_Exercise:_ In the listing below, print exactly the lines from the first through the one that contains "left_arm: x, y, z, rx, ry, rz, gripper".

··· Extracted data ···

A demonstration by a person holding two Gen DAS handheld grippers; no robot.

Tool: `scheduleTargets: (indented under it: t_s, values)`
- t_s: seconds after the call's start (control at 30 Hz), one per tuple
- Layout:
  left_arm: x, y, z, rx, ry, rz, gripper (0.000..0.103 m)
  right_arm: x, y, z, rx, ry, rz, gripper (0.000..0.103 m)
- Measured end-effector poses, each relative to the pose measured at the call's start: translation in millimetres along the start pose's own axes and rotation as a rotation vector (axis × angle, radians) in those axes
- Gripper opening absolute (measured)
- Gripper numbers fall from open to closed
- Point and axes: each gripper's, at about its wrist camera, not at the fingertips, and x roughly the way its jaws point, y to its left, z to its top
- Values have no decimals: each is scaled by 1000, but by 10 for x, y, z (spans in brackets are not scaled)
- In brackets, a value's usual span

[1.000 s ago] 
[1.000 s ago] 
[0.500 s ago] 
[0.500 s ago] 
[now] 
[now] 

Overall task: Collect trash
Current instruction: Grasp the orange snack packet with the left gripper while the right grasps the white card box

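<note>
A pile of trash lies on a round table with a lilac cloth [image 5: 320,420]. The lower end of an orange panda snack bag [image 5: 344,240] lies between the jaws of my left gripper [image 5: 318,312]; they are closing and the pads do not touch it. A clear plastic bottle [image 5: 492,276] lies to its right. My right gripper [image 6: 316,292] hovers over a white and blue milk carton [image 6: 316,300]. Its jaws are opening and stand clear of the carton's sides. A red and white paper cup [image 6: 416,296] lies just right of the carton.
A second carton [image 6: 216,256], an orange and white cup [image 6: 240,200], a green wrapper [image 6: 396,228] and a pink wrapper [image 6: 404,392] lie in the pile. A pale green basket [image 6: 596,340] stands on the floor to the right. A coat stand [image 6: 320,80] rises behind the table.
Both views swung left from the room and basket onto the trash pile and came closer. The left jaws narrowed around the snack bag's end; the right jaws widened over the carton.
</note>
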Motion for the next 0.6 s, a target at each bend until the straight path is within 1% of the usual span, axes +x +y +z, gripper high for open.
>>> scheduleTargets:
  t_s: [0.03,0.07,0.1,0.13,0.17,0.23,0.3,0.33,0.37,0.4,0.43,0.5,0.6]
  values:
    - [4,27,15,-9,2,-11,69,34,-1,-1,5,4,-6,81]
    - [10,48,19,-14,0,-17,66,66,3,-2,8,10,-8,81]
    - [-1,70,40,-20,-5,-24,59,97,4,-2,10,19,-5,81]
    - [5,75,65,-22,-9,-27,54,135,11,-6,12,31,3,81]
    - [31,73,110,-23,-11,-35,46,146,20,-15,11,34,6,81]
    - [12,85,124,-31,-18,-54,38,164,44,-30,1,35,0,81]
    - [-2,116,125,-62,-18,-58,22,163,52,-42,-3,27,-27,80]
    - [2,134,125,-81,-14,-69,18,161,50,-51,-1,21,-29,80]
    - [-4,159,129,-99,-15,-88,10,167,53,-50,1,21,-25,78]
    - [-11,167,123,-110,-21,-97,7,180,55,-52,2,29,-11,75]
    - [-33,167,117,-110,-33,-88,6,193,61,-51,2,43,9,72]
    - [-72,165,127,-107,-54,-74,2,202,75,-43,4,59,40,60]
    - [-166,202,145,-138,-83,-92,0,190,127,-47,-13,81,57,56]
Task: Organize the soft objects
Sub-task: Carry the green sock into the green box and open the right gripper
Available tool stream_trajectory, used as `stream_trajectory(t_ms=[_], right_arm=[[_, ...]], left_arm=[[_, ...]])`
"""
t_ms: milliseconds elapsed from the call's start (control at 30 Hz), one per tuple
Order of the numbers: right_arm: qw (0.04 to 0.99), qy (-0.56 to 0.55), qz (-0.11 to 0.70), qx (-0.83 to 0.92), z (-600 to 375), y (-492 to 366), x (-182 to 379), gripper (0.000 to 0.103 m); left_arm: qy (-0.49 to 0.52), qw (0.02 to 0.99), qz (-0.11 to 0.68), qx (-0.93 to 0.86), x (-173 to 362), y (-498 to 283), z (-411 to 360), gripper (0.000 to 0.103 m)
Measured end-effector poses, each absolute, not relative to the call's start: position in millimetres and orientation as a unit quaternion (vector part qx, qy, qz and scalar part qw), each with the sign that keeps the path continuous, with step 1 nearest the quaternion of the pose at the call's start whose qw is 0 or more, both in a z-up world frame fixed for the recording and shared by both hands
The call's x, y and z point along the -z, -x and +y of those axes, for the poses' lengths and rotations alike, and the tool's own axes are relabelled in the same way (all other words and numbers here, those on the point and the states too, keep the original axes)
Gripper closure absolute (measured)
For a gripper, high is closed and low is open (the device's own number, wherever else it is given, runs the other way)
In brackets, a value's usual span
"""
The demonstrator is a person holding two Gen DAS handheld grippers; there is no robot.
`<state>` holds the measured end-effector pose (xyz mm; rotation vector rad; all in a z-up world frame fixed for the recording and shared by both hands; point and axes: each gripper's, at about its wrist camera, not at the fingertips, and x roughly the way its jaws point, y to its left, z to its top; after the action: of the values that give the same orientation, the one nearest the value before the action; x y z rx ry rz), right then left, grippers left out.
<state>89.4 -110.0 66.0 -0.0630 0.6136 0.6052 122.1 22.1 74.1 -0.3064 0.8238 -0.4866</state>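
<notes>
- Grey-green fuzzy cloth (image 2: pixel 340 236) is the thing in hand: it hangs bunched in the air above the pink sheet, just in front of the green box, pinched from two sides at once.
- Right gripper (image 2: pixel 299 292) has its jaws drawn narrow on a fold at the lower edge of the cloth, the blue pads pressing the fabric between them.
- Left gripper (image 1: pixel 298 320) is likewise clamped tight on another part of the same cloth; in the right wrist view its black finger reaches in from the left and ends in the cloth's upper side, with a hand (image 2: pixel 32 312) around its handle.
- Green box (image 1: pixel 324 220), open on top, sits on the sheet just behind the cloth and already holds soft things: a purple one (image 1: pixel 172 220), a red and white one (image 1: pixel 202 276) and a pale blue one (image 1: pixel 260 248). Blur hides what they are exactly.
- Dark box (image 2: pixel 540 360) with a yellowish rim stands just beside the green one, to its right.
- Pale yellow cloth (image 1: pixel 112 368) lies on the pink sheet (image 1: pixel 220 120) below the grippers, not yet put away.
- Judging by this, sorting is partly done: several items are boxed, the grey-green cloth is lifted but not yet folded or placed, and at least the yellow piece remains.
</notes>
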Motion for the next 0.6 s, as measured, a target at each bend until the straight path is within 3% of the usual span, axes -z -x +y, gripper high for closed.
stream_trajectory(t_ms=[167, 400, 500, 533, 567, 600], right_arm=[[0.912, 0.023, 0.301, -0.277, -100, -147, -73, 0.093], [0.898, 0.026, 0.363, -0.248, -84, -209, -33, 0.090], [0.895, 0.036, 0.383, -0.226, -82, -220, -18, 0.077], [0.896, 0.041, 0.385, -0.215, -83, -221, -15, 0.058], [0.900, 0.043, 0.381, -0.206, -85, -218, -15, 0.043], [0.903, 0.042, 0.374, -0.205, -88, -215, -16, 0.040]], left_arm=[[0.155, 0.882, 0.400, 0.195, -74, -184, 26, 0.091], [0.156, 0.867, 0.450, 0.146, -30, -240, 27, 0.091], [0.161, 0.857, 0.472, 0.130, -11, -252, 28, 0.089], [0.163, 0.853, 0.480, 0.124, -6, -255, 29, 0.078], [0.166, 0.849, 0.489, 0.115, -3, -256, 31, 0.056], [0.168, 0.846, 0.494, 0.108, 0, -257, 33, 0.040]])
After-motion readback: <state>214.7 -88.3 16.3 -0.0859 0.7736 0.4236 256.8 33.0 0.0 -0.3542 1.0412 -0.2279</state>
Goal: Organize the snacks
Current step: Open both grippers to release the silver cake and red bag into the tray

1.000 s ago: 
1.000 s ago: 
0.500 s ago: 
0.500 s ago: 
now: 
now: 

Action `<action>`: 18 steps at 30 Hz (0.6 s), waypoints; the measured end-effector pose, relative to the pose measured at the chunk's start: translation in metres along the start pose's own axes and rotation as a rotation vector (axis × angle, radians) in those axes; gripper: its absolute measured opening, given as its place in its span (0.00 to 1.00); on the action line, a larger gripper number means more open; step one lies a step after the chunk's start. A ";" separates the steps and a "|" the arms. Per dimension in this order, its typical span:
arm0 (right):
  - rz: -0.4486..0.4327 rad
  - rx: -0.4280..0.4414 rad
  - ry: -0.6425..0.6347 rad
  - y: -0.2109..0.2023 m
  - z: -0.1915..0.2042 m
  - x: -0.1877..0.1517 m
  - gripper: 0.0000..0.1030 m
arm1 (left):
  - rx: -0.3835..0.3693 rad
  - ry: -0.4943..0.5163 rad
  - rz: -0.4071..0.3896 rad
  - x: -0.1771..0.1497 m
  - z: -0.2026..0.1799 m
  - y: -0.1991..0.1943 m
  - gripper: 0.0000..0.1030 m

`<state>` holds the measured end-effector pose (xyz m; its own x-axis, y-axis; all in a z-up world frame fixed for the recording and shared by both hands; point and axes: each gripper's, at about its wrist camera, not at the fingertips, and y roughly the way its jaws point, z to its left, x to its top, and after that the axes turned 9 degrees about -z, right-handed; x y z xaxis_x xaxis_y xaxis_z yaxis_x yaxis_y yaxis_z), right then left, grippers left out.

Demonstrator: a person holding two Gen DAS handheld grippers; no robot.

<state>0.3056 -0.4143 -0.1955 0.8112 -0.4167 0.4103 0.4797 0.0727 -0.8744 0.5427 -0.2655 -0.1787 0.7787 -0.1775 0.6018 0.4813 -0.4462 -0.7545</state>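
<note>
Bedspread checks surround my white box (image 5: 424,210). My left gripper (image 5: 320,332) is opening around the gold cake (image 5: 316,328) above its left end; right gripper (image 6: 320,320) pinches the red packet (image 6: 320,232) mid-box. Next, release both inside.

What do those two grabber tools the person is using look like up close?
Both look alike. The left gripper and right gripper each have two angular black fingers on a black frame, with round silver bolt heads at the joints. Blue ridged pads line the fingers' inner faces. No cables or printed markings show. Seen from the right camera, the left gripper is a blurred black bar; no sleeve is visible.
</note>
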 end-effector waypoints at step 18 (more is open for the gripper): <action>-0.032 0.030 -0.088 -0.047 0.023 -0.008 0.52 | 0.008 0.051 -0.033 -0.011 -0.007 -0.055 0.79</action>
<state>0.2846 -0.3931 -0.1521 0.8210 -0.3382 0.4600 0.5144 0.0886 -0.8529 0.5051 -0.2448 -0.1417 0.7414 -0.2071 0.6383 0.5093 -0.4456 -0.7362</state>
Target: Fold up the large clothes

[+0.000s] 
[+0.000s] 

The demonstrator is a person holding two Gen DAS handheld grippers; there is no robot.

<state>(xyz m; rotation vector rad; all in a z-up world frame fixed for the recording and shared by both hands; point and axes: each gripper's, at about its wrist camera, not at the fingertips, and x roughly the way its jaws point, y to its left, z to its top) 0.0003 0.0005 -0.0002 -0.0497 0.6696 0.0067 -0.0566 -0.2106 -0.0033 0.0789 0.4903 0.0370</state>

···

_Response to this task:_
A demonstration by a person holding two Gen DAS handheld grippers; no robot.

Tool: `scheduleTargets: (indented under it: t_s, values)`
- t_s: seconds after the call's start (control at 30 Hz), one per tuple
- Layout:
  left_arm: x, y, z, rx, ry, rz, gripper (0.000..0.103 m)

The exercise is done, with nothing more to add.